Applications here for us as individuals, as a church—and for the whole Christian family.  I referenced a couple of weeks ago the famous quotation from the C.S. Lewis “The Lion, the Witch, and the Wardrobe”—the character Mr. Beaver speaking about Aslan, the great Lion, when one of the children asks, “is he a tame?”  No, not tame.  “Good, but not tame.”  Just to think about how often in our own personal lives and in our church we seem to prefer the tame to the good.

So let me in the context share a few sentences from Deitrich Bonhoeffer’s famous book, The Cost of Discipleship.  I remember reading this when I was in college and something of a new Christian or at least new in my sense of myself as a Christian—and just what a strong impact they made on me.  Especially as I thought about Bonhoeffer’s biography.  Famous young theologian, comfortably situated in a professorship in the United States, then choosing to go back into Germany just as war was beginning in Europe to risk his life in service of the underground church.  An image something like the picture of firefighters running into a burning skyscraper while everybody else is streaming out.  Finally of course his death in the concentration camp in the very last days of the war, on account of his support of a failed plot to assassinate Hitler. 

“Cheap grace,” Bonhoeffer says, “is the preaching of forgiveness without requiring repentance, baptism without church discipline, Communion without confession, absolution without personal confession. Cheap grace is grace without discipleship, grace without the cross, grace without Jesus Christ, living and incarnate.
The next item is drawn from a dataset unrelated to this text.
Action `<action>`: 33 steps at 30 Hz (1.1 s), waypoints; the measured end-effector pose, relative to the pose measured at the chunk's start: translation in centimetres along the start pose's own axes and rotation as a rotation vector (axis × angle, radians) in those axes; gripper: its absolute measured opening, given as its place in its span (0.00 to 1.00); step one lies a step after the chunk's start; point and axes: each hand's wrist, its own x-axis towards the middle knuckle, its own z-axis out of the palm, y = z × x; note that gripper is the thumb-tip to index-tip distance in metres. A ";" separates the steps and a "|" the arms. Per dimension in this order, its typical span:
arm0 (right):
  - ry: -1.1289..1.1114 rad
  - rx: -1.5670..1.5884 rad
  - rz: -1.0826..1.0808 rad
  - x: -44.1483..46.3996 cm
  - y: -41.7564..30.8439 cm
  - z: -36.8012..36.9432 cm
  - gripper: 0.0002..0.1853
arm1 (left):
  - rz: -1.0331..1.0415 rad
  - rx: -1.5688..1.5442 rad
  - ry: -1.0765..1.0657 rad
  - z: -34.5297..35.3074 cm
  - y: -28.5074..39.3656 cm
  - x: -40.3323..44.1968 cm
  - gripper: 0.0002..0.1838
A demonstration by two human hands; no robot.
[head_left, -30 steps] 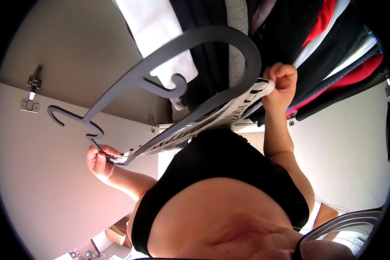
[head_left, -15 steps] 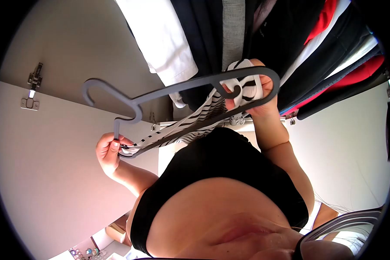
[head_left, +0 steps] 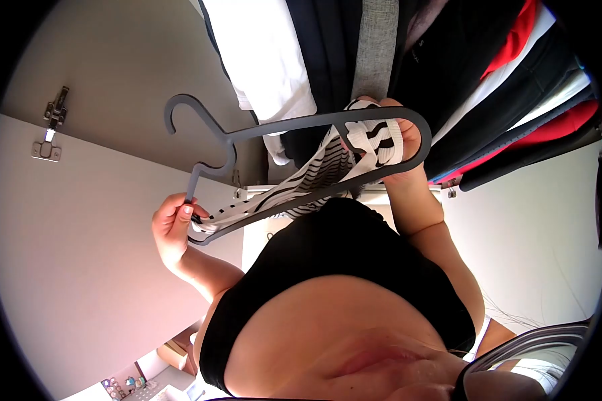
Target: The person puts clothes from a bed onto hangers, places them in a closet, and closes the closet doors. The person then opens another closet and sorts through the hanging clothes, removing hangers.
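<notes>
A grey clothes hanger (head_left: 287,125) is held up in front of my chest, its hook pointing to the left. My left hand (head_left: 174,227) is closed around the hanger's left end, with the thumb pressed on it. Black-and-white striped fabric (head_left: 314,170) stretches along the hanger from near my left fingers to my right hand. At the hanger's rounded right end, my right hand (head_left: 411,144) grips a bunched white-and-black part of this garment. The hanger's end crosses in front of that hand, and some of its fingers are hidden.
Hanging clothes fill the top, among them a white garment (head_left: 261,67), a grey one (head_left: 376,47), black ones and a red one (head_left: 515,43). White cabinet doors (head_left: 100,254) with metal hinges (head_left: 49,144) flank me. Small items lie at the lower left.
The hanger's hook has swung up and to the right. My left hand has shifted slightly right, and the striped fabric at my right hand has opened out a little.
</notes>
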 end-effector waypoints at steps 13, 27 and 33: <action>0.054 -0.423 -0.070 1.2 -1.5 2.7 0.09 | 0.051 -0.022 0.030 -0.2 0.2 0.3 0.11; -0.118 -0.387 0.025 1.3 -2.2 1.4 0.11 | 0.228 -0.060 0.092 0.7 0.6 0.4 0.11; -0.147 -0.186 -0.012 0.9 -1.8 0.0 0.11 | 0.217 -0.065 0.116 1.5 1.0 0.6 0.11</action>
Costly grace is the treasure hidden in the field; for the sake of it a man will go and sell all that he has. It is the pearl of great price to buy which the merchant will sell all his goods. It is the kingly rule of Christ, for whose sake a man will pluck out the eye which causes him to stumble; it is the call of Jesus Christ at which the disciple leaves his nets and follows him.

Costly grace is the gospel which must be sought again and again, the gift which must be asked for, the door at which a man must knock.  Such grace is costly because it calls us to follow, and it is grace because it calls us to follow Jesus Christ. It is costly because it costs a man his life, and it is grace because it gives a man the only true life. It is costly because it condemns sin, and grace because it justifies the sinner. Above all, it is costly because it cost God the life of his Son: "ye were bought at a price," and what has cost God much cannot be cheap for us. Above all, it is grace because God did not reckon his Son too dear a price to pay for our life, but delivered him up for us. Costly grace is the Incarnation of God.” 

Follow Jesus into Jerusalem, and the odds are that when he is arrested you will be arrested, and that when he dies you will die.  I can’t help but think of the cost exacted from those Coptic Christians in Libya and then the villages of Assyrian Christians in Northern Iraq as they fell into the hands of the Islamic State group.  I haven’t been able to bring myself to see any of videos, but I understand that for a number of them it was the name of Jesus that they shouted out as they were murdered.  Like a time machine back to the first century and the martyrs of Rome.

In any event it makes me think about my little Lenten disciplines in a different way.  What I would call “modest austerities.”  Or about all the little moments, places where I’ve cut corners, chosen the easy way rather than the way the seems most in his direction.  Swimming in the shallow end of the pool.  Walking the way of Jesus, but somehow missing some of the steeper parts of the path.  In the book we’ve been reading for our Inquirers Class this spring Rowan Williams talks about how we might understand our own baptism as an immersion into Christ’s death that connects us to and immerses us forever in the pain and suffering and sorrow of our neighbors.


How that applies to each of us is of course something we need to sort through for ourselves.  But the invitation in the reading is certainly here to suggest that if we’re going to have that conversation with ourselves, perhaps this Lent is exactly the time to do so.     This reversal.  That his way of suffering becomes the way of life for us and for the world.  “It is in giving that we receive, in forgiving that we are forgiven, in dying that we are born to eternal life.”